▶ [What the task asks]:
Two lines mark the range in the entries below: the one holding "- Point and" and the one holding "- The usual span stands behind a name". Set down those two and all lines between them, exactly.

══ Supplied data ══

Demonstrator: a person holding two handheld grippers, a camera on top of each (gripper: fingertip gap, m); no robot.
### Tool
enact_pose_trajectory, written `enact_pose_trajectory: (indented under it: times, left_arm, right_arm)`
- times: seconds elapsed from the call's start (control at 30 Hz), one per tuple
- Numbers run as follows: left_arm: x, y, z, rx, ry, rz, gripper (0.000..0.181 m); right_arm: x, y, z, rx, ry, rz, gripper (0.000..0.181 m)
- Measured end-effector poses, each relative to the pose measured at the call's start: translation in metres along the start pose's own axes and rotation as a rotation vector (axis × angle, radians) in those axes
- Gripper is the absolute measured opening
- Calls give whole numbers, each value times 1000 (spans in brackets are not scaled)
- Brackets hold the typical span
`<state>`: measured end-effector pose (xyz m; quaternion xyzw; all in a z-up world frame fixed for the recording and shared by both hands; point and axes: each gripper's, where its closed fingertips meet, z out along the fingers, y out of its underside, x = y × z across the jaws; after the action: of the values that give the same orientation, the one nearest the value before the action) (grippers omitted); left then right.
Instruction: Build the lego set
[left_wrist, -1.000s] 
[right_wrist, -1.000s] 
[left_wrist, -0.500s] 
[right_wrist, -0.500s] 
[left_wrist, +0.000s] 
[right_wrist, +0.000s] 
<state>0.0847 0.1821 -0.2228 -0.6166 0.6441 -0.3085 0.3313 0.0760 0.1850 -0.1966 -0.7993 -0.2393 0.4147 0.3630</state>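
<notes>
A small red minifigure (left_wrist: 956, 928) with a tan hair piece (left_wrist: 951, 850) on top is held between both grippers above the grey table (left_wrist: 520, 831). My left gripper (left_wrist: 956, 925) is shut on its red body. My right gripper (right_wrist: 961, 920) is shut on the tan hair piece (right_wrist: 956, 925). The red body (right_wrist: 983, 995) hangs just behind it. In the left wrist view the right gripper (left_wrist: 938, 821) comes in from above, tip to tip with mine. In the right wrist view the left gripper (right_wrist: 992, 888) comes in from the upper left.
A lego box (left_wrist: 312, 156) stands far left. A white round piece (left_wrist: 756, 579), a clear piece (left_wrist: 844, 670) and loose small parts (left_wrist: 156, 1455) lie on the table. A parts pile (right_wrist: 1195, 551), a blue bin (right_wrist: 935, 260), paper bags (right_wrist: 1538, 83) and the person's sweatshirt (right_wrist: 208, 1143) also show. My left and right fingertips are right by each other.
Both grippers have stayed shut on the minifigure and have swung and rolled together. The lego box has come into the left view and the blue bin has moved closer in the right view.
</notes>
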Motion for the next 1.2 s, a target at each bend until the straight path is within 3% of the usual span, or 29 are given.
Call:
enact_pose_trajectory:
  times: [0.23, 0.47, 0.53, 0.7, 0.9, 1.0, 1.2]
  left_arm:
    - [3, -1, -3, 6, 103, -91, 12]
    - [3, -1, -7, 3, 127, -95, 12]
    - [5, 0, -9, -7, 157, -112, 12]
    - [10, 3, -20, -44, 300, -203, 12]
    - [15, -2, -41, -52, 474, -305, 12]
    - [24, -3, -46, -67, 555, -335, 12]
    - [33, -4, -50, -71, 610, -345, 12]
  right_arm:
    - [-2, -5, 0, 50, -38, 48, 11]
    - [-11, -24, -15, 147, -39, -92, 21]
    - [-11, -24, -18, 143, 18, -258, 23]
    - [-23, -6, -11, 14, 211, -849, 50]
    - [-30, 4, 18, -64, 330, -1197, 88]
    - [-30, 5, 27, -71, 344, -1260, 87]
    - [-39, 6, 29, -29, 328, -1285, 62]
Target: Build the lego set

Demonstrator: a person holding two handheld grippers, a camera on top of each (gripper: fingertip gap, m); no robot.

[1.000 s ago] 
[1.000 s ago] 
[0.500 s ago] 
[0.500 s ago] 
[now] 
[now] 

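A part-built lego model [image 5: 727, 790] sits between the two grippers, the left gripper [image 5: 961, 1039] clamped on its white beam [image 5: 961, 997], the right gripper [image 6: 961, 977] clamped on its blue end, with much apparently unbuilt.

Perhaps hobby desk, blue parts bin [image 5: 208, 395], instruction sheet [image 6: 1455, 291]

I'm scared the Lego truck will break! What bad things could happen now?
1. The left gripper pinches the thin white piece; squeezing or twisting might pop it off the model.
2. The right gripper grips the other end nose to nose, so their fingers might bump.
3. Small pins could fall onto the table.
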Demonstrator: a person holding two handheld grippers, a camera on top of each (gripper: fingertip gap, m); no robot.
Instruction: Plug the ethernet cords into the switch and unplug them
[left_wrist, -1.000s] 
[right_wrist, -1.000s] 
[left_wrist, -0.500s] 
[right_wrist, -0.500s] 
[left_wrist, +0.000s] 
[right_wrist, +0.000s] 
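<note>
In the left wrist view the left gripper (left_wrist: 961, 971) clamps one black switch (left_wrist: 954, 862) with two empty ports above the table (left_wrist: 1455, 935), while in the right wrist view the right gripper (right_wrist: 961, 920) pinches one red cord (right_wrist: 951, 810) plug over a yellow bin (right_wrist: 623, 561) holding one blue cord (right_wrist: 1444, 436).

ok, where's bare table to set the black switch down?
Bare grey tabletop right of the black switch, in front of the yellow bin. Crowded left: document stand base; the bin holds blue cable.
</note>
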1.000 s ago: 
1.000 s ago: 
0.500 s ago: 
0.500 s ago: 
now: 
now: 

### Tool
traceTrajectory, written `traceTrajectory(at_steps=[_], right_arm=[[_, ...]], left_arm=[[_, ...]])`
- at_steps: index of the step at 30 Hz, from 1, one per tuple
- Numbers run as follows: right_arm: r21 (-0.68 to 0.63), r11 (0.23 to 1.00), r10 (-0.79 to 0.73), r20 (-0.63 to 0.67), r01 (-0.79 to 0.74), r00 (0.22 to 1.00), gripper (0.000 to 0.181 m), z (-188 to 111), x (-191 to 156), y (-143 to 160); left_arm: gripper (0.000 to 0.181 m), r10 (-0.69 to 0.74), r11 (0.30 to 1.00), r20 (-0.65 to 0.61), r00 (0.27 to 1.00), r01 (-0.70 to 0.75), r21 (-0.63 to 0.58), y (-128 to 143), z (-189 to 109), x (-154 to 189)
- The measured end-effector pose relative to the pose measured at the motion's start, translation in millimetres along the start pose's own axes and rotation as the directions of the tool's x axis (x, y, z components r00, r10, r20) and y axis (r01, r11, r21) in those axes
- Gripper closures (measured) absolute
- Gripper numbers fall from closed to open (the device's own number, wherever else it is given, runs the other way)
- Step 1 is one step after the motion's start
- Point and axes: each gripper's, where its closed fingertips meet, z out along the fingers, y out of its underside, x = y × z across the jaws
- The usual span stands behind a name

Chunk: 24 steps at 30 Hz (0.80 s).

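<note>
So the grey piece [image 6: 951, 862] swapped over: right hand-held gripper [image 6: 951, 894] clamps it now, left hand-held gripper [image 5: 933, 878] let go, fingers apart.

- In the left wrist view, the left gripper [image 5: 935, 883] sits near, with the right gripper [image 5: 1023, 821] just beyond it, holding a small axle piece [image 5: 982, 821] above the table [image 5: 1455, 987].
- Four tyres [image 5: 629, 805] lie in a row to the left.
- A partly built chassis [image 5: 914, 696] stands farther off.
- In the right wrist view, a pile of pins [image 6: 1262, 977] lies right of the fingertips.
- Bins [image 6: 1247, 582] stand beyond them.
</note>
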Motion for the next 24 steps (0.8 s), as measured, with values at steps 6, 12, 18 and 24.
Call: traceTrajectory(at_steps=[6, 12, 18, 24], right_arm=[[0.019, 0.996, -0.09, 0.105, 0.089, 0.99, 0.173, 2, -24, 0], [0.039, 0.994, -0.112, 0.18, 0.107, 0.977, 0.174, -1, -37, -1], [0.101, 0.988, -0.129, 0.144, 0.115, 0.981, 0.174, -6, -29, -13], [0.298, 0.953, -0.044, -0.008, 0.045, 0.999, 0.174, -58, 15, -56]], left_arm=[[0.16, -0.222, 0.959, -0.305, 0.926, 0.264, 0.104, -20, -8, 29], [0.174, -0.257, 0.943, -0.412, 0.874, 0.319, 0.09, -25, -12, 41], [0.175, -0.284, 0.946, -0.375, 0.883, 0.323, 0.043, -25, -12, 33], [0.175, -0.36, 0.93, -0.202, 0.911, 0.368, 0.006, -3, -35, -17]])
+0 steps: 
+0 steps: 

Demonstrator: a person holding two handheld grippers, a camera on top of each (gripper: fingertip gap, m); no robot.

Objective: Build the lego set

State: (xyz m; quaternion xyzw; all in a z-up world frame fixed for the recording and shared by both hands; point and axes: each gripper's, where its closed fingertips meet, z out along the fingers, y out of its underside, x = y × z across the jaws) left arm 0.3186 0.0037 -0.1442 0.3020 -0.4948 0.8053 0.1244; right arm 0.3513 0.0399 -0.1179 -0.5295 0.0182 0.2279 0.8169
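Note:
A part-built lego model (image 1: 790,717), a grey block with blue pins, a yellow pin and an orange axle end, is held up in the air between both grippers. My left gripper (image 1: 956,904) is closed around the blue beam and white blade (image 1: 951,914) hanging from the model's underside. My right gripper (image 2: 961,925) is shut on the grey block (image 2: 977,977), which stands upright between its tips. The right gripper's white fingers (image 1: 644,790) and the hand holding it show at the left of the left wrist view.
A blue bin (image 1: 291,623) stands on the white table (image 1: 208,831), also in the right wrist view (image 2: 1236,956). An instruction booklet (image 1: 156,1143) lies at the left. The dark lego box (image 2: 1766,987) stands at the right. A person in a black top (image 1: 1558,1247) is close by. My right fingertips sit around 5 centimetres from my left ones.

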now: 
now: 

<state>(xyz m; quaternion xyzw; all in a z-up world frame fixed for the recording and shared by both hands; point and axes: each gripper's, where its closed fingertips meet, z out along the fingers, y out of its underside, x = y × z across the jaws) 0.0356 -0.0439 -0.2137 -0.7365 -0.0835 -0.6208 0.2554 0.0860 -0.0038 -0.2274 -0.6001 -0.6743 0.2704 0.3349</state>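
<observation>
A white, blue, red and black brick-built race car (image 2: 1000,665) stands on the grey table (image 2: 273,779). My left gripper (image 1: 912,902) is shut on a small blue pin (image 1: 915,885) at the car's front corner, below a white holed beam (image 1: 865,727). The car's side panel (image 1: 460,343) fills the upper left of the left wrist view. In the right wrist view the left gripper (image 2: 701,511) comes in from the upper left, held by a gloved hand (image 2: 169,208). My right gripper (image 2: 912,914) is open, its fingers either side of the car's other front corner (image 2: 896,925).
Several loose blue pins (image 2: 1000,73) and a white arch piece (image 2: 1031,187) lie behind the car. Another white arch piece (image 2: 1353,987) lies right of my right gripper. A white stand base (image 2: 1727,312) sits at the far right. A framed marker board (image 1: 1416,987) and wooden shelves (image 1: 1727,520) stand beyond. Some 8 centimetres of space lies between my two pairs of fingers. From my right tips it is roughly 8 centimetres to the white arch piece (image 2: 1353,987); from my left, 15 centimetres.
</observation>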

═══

▶ [Exercise result]:
- Point and axes: each gripper's, where its closed fingertips meet, z out along the fingers, y out of its underside, x = y × z across the jaws
- The usual span stands behind a name

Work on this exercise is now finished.